PROBLEM TO SOLVE: Of the entries below, return exactly those lines that fall between the one containing "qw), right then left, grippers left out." and the one containing "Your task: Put", the two end lines included.

□ □ □ □ □

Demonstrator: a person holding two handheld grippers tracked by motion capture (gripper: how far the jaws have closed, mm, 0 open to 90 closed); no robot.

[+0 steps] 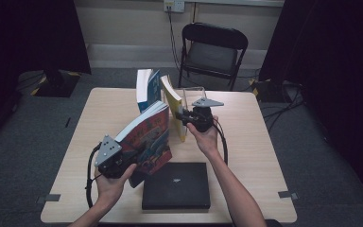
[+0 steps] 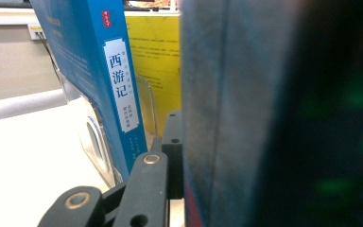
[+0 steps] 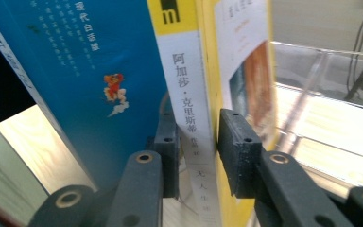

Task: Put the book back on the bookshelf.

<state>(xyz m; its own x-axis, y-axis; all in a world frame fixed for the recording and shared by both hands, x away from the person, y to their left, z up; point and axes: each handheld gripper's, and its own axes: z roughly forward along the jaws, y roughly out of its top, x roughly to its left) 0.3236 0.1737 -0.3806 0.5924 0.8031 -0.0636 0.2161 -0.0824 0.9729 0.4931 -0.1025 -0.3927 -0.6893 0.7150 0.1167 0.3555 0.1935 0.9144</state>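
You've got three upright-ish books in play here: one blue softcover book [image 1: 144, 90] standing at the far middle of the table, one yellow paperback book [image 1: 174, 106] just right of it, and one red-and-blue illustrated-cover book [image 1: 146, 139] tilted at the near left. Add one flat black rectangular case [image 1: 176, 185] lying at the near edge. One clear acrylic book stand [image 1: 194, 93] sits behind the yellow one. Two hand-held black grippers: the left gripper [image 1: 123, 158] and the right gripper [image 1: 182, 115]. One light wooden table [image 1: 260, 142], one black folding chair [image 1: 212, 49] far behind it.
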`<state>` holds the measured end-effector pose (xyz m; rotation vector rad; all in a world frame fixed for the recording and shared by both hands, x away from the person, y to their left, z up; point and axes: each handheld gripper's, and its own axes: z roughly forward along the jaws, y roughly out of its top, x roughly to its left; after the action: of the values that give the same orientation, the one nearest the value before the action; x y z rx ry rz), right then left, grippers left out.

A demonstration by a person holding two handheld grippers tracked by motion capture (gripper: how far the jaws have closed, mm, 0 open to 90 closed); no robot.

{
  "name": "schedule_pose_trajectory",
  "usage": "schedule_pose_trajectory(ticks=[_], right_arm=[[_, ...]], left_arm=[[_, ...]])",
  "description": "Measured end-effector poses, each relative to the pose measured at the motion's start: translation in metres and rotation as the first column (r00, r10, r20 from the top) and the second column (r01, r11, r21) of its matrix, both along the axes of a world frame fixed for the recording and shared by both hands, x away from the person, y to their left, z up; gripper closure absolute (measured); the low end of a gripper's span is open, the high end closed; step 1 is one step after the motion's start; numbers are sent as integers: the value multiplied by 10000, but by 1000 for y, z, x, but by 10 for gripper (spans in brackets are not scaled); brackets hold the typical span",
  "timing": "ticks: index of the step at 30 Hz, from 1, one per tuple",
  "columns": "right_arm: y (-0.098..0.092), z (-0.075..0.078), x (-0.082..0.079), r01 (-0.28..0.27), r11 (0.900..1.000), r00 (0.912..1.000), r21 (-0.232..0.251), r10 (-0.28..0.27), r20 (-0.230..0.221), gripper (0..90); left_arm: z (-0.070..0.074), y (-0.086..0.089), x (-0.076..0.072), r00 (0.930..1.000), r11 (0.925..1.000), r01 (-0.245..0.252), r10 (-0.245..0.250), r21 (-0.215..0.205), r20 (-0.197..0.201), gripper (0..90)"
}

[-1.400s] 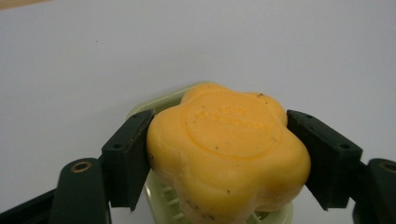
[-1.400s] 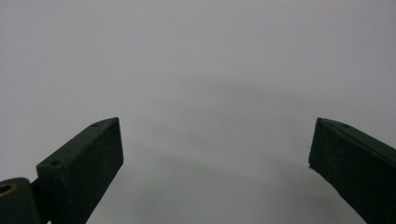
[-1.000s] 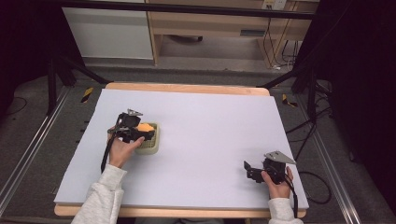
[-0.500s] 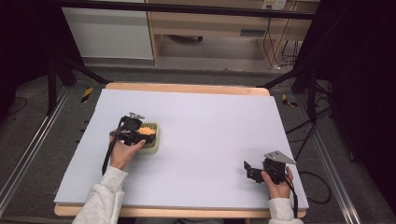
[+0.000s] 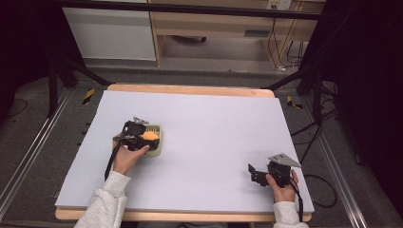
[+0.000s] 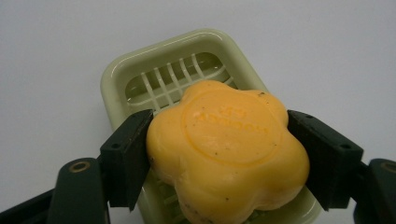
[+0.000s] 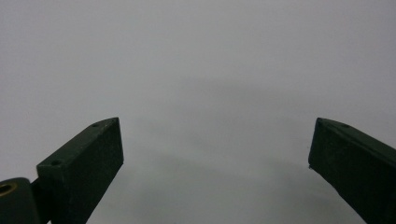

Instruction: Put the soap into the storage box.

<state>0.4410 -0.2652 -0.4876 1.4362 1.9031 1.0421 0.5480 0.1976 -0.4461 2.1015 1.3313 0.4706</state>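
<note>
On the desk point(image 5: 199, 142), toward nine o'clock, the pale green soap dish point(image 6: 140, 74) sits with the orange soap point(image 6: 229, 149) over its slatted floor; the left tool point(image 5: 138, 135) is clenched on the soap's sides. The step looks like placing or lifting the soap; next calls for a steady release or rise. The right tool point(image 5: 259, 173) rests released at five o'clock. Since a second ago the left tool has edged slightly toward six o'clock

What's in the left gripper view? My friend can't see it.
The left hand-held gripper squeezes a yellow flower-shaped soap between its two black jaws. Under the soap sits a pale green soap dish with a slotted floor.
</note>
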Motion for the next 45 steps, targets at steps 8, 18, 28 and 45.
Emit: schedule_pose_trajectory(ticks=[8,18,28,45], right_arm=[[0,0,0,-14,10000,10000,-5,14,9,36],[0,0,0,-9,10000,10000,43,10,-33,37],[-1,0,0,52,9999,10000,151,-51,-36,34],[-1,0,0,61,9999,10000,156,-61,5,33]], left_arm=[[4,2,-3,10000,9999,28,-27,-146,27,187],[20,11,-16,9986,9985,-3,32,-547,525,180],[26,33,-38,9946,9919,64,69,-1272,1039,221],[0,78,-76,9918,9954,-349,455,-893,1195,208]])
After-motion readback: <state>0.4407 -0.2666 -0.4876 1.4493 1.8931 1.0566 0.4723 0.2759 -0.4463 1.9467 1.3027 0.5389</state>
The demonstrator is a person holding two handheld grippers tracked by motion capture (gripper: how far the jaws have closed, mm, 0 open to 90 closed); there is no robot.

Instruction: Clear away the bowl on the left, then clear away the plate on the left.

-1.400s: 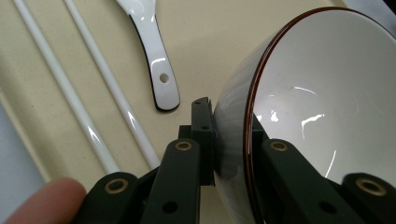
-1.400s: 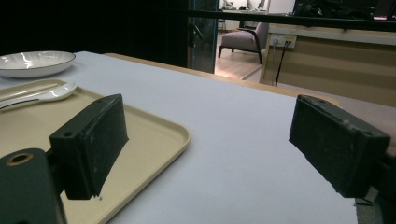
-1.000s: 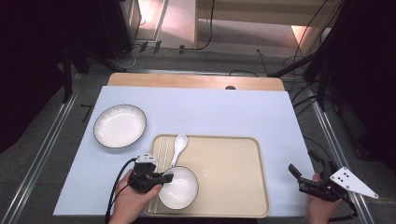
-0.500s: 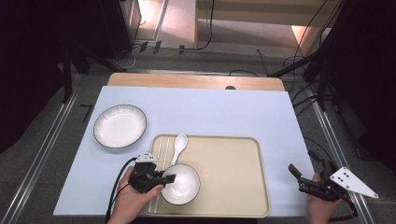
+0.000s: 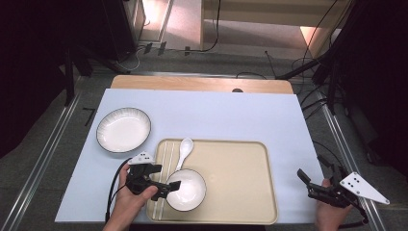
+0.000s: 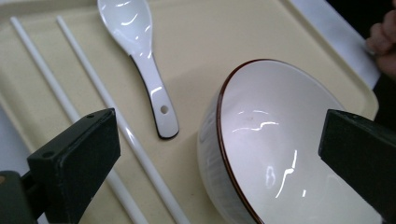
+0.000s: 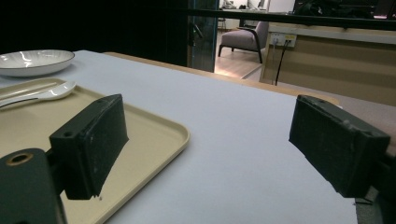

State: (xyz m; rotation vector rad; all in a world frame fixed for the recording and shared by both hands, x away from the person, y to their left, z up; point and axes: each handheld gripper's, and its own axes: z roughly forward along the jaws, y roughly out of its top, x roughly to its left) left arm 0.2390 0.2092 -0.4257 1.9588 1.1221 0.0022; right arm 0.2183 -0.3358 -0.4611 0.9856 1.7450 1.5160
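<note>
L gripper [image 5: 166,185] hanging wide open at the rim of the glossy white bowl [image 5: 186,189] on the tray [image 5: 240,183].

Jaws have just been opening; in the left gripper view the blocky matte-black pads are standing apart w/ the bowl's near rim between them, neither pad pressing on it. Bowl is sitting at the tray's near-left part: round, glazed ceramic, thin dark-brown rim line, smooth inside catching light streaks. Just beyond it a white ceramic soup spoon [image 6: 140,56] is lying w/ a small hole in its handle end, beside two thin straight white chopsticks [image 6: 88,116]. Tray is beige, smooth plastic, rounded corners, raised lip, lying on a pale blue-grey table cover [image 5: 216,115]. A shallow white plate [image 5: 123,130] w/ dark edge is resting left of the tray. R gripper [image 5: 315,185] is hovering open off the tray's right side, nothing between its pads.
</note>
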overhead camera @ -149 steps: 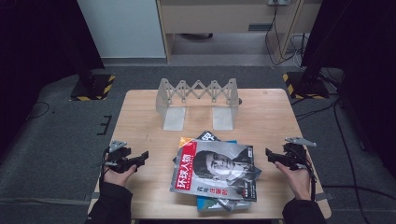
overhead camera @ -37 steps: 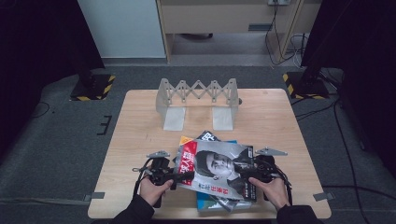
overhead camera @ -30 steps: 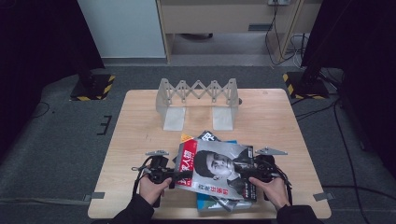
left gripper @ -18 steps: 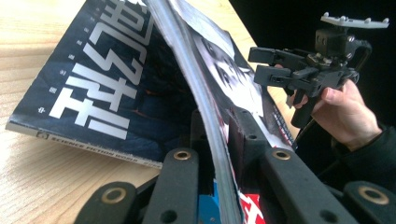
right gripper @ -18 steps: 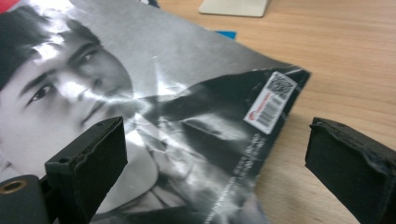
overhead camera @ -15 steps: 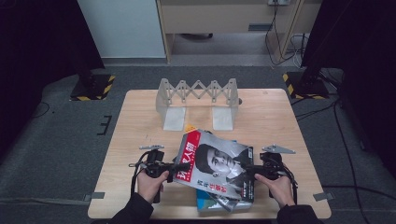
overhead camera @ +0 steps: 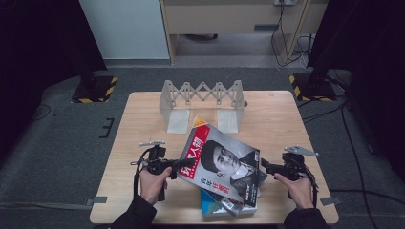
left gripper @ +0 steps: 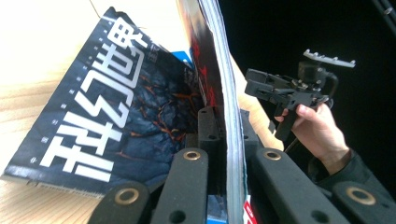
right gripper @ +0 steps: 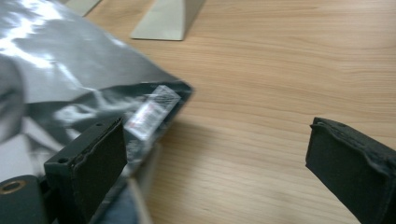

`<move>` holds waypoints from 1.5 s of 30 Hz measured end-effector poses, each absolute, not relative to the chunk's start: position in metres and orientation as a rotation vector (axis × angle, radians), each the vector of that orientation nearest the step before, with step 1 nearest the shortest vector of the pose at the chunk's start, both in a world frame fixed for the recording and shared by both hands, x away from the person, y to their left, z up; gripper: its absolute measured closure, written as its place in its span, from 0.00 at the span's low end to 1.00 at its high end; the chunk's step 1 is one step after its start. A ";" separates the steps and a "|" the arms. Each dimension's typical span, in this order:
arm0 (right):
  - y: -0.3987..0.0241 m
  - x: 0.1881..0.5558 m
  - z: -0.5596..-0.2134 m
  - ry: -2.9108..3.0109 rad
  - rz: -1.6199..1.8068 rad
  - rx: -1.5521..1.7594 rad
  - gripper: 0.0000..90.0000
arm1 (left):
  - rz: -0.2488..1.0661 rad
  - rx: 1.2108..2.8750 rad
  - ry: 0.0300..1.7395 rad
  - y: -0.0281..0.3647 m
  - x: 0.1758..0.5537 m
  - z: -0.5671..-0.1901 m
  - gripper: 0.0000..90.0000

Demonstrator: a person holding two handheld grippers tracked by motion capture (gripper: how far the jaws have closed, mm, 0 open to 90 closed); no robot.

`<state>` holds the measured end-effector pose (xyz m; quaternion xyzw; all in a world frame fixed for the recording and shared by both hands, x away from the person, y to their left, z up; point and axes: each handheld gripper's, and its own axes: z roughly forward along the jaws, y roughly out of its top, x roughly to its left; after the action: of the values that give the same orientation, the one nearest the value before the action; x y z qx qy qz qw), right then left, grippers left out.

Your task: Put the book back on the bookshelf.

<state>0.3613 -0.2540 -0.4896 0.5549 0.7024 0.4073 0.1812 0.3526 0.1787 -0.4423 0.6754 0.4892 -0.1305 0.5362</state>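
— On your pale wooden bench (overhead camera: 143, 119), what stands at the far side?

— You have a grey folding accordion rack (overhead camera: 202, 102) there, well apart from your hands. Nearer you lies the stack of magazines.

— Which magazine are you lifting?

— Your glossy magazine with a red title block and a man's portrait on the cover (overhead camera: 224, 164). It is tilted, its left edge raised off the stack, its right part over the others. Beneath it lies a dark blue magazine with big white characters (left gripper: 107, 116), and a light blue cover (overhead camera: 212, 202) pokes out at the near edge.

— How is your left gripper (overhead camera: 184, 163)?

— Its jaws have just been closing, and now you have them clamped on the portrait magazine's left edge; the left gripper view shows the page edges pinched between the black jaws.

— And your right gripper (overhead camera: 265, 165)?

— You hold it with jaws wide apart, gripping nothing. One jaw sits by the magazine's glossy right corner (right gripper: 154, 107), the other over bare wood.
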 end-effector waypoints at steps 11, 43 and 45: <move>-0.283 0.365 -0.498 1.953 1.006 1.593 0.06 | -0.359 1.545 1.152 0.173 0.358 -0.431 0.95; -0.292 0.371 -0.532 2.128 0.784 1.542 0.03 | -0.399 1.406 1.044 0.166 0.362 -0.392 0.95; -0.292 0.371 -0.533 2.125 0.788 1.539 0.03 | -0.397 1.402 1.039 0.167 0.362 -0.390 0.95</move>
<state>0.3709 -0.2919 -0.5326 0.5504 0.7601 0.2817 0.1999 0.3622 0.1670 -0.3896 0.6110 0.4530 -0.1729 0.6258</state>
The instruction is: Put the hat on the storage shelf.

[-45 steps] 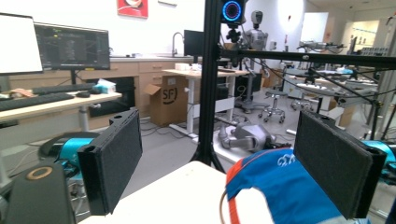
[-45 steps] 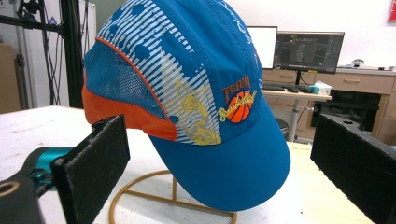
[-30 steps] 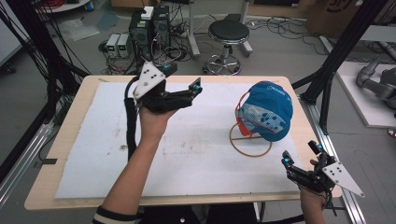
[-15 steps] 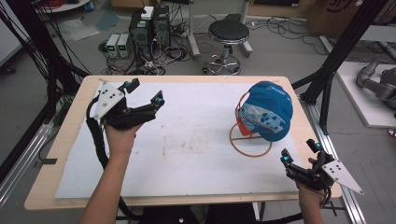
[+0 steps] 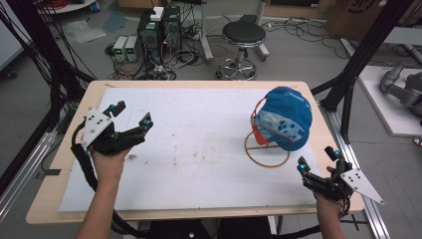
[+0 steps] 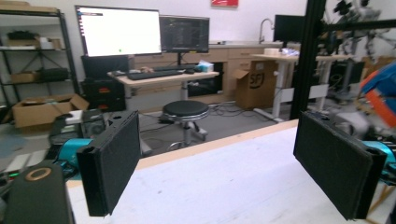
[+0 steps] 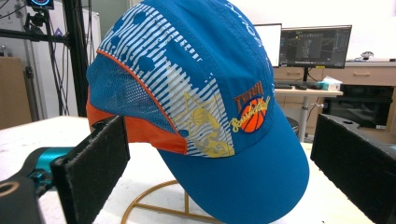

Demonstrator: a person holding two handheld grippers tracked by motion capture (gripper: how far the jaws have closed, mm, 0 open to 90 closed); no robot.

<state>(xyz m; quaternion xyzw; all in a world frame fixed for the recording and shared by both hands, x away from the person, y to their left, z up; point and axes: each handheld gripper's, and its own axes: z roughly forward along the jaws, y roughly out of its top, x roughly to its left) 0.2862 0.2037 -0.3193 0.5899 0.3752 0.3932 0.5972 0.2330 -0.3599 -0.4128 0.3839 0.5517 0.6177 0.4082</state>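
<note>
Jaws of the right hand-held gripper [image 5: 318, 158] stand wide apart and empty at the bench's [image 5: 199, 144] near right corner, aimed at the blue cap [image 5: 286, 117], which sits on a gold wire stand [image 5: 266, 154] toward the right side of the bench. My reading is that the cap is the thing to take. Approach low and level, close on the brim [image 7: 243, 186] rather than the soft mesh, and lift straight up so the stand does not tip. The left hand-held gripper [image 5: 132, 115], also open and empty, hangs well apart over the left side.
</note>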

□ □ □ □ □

EXERCISE SOLUTION:
`<state>` holds the measured end-effector pose (xyz m; quaternion xyzw; all in a world frame fixed for the recording and shared by both hands, x away from the person, y to their left, z up; point and axes: each handheld gripper's, and its own axes: z roughly forward along the jaws, y roughly out of its top, x roughly to its left; after the action: of the values that give the same orientation, the one nearest the value before the action; x y z qx qy qz qw), right then left, grippers left out.

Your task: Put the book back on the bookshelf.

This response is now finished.